◆ WORK ITEM: The answer is all of the data repeated exactly, with each picture omitted.

◆ INFORMATION PROVIDED:
========
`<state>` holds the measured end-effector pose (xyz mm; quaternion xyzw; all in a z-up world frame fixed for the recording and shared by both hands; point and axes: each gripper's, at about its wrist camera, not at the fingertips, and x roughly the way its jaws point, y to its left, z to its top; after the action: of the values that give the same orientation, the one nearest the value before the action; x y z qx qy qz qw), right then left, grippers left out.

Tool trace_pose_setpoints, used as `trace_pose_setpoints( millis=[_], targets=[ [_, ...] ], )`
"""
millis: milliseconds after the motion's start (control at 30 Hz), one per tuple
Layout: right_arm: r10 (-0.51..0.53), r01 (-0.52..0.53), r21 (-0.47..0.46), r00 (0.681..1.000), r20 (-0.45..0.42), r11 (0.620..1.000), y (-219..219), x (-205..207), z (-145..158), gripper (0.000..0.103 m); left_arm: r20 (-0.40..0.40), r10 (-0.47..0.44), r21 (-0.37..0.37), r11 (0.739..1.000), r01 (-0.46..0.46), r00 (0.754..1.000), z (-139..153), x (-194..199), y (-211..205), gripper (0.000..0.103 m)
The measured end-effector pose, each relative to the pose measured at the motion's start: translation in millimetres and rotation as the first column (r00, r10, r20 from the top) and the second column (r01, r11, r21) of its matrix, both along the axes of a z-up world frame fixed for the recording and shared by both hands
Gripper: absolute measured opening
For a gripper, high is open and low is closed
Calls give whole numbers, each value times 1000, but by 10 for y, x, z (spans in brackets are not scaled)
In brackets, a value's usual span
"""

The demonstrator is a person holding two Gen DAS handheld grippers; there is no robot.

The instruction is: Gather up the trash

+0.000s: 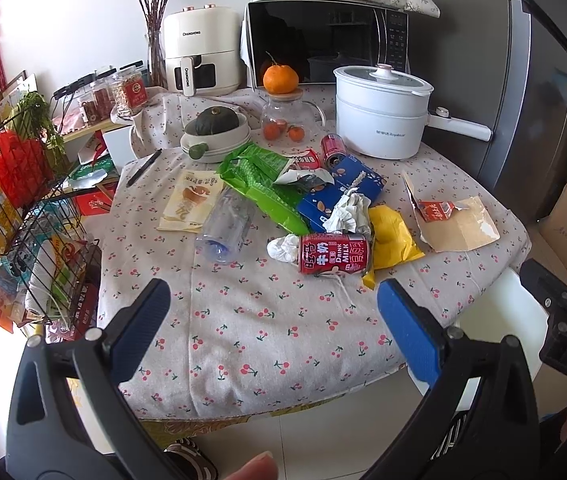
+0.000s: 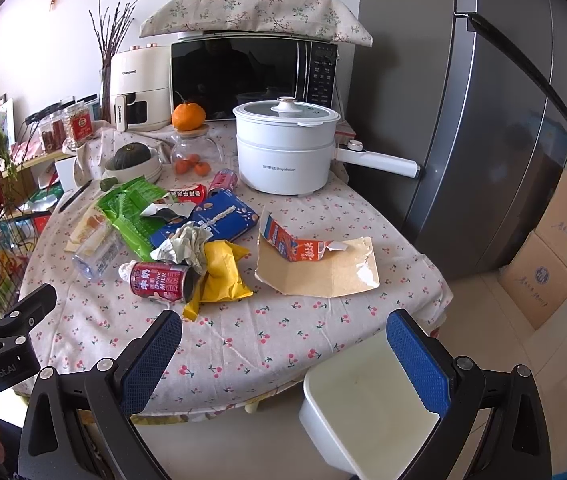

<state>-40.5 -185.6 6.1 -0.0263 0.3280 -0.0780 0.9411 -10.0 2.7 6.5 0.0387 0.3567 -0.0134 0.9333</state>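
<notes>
Trash lies in the middle of the cherry-print table (image 1: 243, 320): a red milk can (image 1: 333, 254) on its side, crumpled tissue (image 1: 349, 210), a yellow wrapper (image 1: 393, 236), a blue carton (image 1: 343, 192), a green bag (image 1: 267, 188), a clear plastic bottle (image 1: 227, 224), a torn flattened carton (image 1: 455, 220) and a second red can (image 1: 333, 150). My left gripper (image 1: 273, 312) hangs open above the table's near edge, short of the can. My right gripper (image 2: 283, 344) is open too, above the near edge, with a white bin (image 2: 367, 408) below it on the floor.
A white electric pot (image 1: 381, 116), a glass jar with oranges (image 1: 283, 116), bowls with a squash (image 1: 215, 130), an air fryer (image 1: 199, 52) and a microwave (image 1: 323, 44) stand at the back. A wire rack (image 1: 23, 232) crowds the left. A fridge (image 2: 483, 120) and cardboard boxes (image 2: 551, 248) are on the right.
</notes>
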Motion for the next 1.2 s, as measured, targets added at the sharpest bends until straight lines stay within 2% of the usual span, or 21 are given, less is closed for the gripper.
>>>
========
◆ RESULT OF THE EXERCISE:
`<state>` holds the measured end-effector pose (xyz mm; quaternion xyzw; all in a z-up world frame fixed for the recording and shared by both hands; point and axes: each gripper's, at about its wrist camera, not at the fingertips, and x roughly the way its jaws point, y to its left, z to its top; after the action: of the values that give the same orientation, the one nearest the value before the action; x y z qx qy qz qw), right then left, grippers left out.

Tool trace_pose_setpoints, used as `trace_pose_setpoints( millis=[_], targets=[ [_, ...] ], )`
"""
millis: milliseconds after the motion's start (control at 30 Hz), one per tuple
Layout: right_arm: r10 (-0.51..0.53), r01 (-0.52..0.53), r21 (-0.47..0.46), r00 (0.681..1.000), r20 (-0.45..0.42), r11 (0.620..1.000), y (-219..219), x (-205..207), z (-145..158), gripper (0.000..0.103 m); left_arm: r20 (-0.40..0.40), r10 (-0.47..0.44), r21 (-0.37..0.37), r11 (0.739..1.000), r01 (-0.46..0.46), r00 (0.754..1.000), z (-139..153), x (-194..199), y (-211..205), gripper (0.000..0.103 m)
The measured end-effector pose, each relative to the pose measured at the motion's start: translation in millimetres and rotation as the first column (r00, r10, r20 from the top) and the second column (r01, r11, r21) of its matrix, both along the axes of a z-up world frame fixed for the recording and shared by both hands
Gripper: absolute measured opening
For a gripper, high is open and low is closed
Calls give whole numbers, each value times 1000, but by 10 for y, x, z (spans in brackets are not scaled)
In brackets, a value's usual span
"""

The demonstrator is a person holding two Gen DAS handheld grippers; there is no robot.

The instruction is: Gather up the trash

+0.000s: 
+0.000s: 

<state>-40.5 -185.6 6.1 -0.0263 0.3280 -0.0780 0.9411 -10.0 2.7 6.5 0.0387 0.3567 -0.0134 0.9333</state>
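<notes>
Trash lies in the middle of the cherry-print table (image 1: 243, 320): a red milk can (image 1: 333, 254) on its side, crumpled tissue (image 1: 349, 210), a yellow wrapper (image 1: 393, 236), a blue carton (image 1: 343, 192), a green bag (image 1: 267, 188), a clear plastic bottle (image 1: 227, 224), a torn flattened carton (image 1: 455, 220) and a second red can (image 1: 333, 150). My left gripper (image 1: 273, 312) hangs open above the table's near edge, short of the can. My right gripper (image 2: 283, 344) is open too, above the near edge, with a white bin (image 2: 367, 408) below it on the floor.
A white electric pot (image 1: 381, 116), a glass jar with oranges (image 1: 283, 116), bowls with a squash (image 1: 215, 130), an air fryer (image 1: 199, 52) and a microwave (image 1: 323, 44) stand at the back. A wire rack (image 1: 23, 232) crowds the left. A fridge (image 2: 483, 120) and cardboard boxes (image 2: 551, 248) are on the right.
</notes>
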Motion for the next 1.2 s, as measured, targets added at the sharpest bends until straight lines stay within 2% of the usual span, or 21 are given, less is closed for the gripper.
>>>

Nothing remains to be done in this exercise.